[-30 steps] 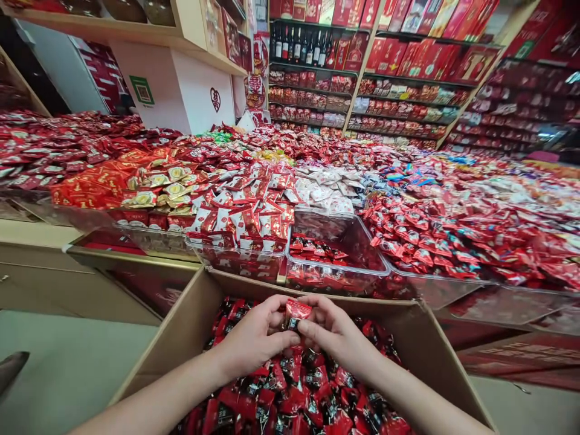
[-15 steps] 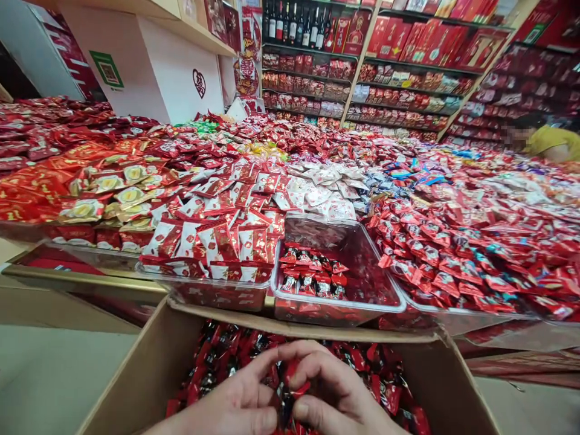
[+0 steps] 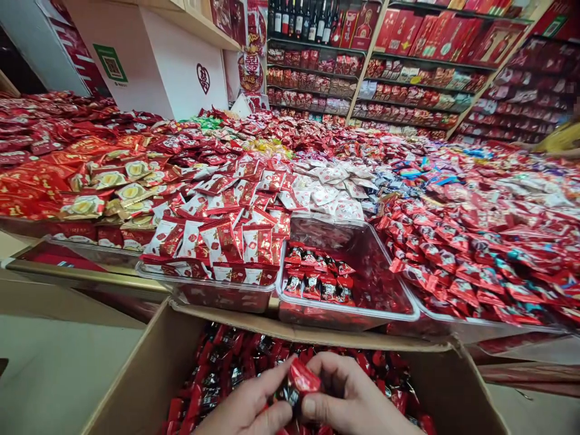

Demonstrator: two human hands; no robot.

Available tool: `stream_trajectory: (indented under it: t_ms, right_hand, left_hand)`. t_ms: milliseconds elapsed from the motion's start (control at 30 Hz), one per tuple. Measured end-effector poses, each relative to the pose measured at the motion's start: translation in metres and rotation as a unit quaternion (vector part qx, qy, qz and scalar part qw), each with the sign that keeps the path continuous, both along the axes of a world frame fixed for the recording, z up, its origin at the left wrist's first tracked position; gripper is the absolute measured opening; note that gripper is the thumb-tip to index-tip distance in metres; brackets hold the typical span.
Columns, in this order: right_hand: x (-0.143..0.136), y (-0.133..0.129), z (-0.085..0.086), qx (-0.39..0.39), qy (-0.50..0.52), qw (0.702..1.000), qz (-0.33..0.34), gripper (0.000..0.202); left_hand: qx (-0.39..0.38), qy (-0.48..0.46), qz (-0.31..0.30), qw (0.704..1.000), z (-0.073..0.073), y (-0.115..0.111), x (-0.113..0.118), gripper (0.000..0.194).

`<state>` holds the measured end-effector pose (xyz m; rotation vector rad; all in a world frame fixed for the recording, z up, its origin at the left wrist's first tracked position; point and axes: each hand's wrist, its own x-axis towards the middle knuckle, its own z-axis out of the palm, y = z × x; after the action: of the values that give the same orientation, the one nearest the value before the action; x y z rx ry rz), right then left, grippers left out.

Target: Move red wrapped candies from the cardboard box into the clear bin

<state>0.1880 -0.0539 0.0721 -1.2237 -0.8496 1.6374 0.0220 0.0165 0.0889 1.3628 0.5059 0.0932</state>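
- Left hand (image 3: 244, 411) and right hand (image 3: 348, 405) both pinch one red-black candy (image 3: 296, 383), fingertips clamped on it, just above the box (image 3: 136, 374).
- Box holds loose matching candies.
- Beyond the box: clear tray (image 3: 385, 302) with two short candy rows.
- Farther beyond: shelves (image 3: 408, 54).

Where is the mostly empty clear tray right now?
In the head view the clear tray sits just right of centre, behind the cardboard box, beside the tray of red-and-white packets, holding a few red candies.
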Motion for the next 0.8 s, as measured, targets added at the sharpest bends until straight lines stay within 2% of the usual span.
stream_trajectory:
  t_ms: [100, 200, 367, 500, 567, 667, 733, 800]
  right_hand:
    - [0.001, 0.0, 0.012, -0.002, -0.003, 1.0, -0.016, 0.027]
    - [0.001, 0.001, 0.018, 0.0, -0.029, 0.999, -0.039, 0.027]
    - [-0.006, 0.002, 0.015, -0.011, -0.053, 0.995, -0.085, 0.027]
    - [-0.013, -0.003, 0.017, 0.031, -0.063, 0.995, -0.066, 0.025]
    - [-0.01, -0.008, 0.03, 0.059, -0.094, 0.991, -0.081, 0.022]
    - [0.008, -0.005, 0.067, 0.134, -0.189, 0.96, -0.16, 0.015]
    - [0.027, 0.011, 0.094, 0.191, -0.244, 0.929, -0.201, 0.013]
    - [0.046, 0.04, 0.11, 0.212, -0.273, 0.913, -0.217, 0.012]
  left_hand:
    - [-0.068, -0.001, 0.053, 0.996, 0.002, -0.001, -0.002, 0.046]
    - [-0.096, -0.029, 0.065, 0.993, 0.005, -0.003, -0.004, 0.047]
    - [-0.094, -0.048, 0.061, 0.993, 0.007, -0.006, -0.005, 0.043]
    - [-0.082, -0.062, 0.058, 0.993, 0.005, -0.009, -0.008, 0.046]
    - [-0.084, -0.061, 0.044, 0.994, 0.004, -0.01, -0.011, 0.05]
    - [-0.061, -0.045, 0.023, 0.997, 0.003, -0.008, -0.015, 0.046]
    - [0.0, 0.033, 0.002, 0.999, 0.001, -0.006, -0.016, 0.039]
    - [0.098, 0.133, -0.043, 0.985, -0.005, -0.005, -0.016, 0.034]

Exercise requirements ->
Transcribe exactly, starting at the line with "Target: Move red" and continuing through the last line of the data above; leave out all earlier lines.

Answer to this task ->
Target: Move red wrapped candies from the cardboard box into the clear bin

<state>0.1880 -0.0539 0.0721 -1.2237 -0.8496 1.6374 0.0220 0.0165 0.0889 1.3628 0.5059 0.0932</state>
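- Left hand (image 3: 244, 411) and right hand (image 3: 348, 405) both pinch one red-black candy (image 3: 296, 383), fingertips clamped on it, just above the box (image 3: 136, 374).
- Box holds loose matching candies.
- Beyond the box: clear tray (image 3: 385, 302) with two short candy rows.
- Farther beyond: shelves (image 3: 408, 54).

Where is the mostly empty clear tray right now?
In the head view the clear tray sits just right of centre, behind the cardboard box, beside the tray of red-and-white packets, holding a few red candies.
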Motion for the next 0.8 s, as measured, targets added at the sharpest bends until straight lines stay within 2% of the usual span.
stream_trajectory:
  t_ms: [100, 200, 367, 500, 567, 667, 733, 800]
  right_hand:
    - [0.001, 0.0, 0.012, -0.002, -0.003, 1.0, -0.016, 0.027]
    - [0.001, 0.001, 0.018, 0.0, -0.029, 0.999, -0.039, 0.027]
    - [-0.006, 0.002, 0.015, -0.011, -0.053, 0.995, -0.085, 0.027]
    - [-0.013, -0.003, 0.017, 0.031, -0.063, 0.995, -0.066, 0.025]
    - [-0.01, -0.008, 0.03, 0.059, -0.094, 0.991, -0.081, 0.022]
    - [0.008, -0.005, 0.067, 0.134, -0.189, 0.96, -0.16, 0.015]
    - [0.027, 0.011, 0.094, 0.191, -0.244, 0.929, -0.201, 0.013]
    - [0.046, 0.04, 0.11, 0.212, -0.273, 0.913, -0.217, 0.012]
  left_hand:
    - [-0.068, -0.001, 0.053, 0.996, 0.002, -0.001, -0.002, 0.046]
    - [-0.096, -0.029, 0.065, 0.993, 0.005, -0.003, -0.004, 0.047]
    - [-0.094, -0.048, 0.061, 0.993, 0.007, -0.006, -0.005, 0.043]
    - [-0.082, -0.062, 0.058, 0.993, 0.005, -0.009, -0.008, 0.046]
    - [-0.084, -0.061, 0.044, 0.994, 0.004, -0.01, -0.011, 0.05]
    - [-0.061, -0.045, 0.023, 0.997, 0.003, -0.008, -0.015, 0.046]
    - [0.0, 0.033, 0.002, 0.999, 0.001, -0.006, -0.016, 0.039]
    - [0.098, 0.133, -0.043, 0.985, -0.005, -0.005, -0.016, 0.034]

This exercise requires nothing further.